The stretch wanted below opens at the line containing "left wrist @" and closes at the line containing "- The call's". Please return it exactly, with no other lines.

Collected data entries:
⁂
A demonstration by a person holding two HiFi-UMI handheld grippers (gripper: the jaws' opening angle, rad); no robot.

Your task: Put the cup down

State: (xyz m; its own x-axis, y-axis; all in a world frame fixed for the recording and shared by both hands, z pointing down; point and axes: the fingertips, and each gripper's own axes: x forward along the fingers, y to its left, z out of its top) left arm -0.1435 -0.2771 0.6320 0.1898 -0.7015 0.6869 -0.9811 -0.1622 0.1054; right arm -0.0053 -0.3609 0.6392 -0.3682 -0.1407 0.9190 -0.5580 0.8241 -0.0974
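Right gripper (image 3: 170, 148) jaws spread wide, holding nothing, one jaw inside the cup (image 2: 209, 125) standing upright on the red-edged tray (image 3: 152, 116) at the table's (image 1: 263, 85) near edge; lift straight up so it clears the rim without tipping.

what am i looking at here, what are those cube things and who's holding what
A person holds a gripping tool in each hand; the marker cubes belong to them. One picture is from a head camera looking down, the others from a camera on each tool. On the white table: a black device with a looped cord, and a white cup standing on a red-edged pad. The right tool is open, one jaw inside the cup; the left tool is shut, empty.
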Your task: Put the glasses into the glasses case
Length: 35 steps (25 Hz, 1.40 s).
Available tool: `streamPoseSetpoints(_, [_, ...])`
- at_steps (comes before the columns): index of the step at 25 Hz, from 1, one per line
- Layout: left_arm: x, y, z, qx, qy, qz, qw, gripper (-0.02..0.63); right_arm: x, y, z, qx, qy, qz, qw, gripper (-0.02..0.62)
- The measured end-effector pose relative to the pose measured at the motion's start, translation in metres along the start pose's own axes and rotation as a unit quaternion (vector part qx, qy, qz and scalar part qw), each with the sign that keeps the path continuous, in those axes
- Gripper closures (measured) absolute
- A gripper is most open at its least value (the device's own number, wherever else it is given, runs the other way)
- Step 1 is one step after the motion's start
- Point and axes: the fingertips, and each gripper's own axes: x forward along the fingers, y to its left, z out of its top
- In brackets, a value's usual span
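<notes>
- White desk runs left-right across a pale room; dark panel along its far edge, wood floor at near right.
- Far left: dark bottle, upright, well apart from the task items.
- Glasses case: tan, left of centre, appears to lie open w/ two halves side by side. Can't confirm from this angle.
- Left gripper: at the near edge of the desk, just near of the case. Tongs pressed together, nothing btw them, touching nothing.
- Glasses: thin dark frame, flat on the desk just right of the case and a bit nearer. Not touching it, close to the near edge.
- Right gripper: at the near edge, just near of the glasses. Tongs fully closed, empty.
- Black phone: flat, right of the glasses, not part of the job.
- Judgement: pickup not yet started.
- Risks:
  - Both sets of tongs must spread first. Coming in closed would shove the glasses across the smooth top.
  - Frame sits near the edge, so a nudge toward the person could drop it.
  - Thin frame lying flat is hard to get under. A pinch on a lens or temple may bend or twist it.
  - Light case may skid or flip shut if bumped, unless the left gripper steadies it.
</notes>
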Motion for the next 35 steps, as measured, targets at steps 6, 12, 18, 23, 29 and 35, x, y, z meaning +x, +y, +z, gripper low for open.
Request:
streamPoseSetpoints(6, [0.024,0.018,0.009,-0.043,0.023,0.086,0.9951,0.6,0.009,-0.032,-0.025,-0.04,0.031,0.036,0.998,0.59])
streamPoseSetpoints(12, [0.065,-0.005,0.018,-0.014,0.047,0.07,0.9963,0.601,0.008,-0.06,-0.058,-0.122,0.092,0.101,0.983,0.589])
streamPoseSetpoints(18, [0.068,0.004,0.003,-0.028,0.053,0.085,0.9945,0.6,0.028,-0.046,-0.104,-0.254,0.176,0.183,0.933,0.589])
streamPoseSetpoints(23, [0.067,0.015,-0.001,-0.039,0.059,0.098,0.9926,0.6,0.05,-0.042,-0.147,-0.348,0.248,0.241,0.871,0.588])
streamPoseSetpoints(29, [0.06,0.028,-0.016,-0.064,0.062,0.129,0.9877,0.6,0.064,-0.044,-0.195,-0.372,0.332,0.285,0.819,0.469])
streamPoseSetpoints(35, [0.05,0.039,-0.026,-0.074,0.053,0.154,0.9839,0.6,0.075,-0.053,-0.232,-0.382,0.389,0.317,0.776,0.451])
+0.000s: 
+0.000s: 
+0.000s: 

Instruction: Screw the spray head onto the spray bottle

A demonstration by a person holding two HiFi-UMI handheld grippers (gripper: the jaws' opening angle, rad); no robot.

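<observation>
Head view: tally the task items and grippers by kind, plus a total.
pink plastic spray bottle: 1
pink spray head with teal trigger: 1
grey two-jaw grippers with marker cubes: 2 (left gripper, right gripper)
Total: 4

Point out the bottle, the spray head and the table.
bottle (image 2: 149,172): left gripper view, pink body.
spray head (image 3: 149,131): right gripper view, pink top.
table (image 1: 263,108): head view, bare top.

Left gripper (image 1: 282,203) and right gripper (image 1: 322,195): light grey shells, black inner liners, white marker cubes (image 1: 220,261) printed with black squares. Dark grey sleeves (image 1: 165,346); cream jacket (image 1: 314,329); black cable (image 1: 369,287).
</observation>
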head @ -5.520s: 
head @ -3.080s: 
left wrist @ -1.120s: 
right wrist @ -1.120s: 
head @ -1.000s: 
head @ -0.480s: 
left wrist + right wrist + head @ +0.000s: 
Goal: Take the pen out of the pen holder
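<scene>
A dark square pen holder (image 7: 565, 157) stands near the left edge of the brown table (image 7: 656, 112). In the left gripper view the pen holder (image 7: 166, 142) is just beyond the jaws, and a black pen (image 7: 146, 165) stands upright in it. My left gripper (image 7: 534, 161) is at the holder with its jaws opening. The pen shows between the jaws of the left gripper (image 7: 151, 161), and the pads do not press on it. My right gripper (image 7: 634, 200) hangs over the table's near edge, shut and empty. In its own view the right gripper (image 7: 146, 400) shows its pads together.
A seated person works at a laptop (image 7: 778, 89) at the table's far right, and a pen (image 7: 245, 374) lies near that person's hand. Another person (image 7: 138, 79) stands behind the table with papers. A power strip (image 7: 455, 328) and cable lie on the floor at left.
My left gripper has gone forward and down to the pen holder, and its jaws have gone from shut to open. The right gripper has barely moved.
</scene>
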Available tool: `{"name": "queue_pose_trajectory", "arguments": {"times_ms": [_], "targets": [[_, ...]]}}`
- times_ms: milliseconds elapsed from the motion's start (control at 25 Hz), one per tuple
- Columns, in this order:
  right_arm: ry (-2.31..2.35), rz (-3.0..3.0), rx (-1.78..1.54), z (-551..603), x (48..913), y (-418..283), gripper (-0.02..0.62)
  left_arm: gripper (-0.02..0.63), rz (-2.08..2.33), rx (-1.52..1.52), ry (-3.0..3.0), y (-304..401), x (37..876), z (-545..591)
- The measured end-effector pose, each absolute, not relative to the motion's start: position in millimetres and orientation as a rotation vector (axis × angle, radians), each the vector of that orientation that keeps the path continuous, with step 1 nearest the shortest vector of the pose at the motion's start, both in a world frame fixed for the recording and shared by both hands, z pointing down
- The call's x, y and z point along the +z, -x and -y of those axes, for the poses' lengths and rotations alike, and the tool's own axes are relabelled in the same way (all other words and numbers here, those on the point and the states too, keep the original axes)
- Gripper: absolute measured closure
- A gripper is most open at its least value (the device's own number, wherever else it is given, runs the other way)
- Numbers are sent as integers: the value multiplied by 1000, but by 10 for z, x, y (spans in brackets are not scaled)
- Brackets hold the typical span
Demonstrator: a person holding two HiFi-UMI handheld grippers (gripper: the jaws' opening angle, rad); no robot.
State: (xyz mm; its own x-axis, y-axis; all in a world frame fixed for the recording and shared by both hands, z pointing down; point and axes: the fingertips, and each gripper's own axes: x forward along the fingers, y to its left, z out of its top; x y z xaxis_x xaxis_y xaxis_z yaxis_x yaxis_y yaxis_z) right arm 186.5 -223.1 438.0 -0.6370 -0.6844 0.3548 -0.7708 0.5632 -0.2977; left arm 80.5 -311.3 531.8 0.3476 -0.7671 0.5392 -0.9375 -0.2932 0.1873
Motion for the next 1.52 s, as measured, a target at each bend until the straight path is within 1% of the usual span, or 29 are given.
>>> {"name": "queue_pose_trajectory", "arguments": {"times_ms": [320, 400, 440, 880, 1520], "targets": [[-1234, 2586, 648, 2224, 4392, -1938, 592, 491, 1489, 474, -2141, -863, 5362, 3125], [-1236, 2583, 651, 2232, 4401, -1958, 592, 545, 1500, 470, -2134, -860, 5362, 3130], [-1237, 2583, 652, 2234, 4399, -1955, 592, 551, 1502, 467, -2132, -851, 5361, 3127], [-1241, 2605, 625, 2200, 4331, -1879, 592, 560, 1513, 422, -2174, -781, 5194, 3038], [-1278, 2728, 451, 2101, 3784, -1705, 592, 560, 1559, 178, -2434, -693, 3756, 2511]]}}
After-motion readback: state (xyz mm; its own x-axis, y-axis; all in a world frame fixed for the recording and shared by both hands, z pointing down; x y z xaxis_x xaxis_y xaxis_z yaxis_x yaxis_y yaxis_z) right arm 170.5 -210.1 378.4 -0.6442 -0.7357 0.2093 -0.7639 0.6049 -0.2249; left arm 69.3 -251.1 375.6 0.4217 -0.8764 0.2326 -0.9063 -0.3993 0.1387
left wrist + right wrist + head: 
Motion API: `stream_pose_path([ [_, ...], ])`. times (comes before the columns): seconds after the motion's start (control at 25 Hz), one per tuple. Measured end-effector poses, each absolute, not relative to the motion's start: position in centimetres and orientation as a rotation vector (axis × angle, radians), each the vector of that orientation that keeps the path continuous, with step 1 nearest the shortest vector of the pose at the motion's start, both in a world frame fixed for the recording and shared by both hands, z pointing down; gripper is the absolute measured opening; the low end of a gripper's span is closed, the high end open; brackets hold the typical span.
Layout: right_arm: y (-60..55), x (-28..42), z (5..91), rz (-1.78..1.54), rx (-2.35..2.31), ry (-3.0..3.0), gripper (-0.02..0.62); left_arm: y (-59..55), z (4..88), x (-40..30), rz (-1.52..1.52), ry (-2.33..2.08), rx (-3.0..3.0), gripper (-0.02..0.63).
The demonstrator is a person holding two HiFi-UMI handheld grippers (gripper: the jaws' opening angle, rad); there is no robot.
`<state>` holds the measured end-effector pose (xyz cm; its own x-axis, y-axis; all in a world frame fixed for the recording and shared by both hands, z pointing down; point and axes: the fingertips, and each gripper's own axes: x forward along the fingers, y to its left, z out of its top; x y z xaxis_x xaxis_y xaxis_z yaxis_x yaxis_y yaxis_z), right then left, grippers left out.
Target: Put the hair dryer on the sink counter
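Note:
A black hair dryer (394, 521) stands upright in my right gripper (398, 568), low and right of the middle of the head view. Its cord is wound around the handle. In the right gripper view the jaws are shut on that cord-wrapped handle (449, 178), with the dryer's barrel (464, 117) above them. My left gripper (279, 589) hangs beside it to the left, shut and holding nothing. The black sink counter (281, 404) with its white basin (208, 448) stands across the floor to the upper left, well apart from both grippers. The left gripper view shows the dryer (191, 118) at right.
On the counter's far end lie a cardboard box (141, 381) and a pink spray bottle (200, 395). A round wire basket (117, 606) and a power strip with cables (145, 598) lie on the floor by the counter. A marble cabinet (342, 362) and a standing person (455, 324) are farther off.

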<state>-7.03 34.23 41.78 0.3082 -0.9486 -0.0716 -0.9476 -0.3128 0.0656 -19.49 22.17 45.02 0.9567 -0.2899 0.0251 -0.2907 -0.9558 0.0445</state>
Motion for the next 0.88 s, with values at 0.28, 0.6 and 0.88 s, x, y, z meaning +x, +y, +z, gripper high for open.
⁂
Reply:
left wrist @ -1.120s: 
right wrist @ -1.120s: 
head @ -1.000s: 
head @ -0.480s: 
left wrist + right wrist + head @ +0.000s: 
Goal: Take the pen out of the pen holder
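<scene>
A dark square pen holder (image 7: 565, 157) stands near the left edge of the brown table (image 7: 656, 112). In the left gripper view the pen holder (image 7: 166, 142) is just beyond the jaws, and a black pen (image 7: 146, 165) stands upright in it. My left gripper (image 7: 534, 161) is at the holder with its jaws opening. The pen shows between the jaws of the left gripper (image 7: 151, 161), and the pads do not press on it. My right gripper (image 7: 634, 200) hangs over the table's near edge, shut and empty. In its own view the right gripper (image 7: 146, 400) shows its pads together.
A seated person works at a laptop (image 7: 778, 89) at the table's far right, and a pen (image 7: 245, 374) lies near that person's hand. Another person (image 7: 138, 79) stands behind the table with papers. A power strip (image 7: 455, 328) and cable lie on the floor at left.
My left gripper has gone forward and down to the pen holder, and its jaws have gone from shut to open. The right gripper has barely moved.
</scene>
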Available tool: `{"name": "queue_pose_trajectory", "arguments": {"times_ms": [_], "targets": [[_, ...]]}}`
- times_ms: milliseconds elapsed from the motion's start (control at 25 Hz), one per tuple
- Columns, in this order:
  right_arm: ry (-2.31..2.35), rz (-3.0..3.0), rx (-1.78..1.54), z (-551..603), x (48..913), y (-418..283), gripper (-0.02..0.62)
  left_arm: gripper (-0.02..0.63), rz (-2.08..2.33), rx (-1.52..1.52), ry (-3.0..3.0), y (-304..401), x (37..876), z (-545..591)
- The measured end-effector pose, each absolute, not relative to the motion's start: position in millimetres and orientation as a rotation vector (axis × angle, radians), each the vector of that orientation that keeps the path continuous, with step 1 nearest the shortest vector of the pose at the motion's start, both in a world frame fixed for the recording and shared by both hands, z pointing down
- The call's x, y and z point along the +z, -x and -y of those axes, for the poses' lengths and rotations alike, and the tool's own axes are relabelled in the same way (all other words and numbers here, those on the point and the states too, keep the original axes)

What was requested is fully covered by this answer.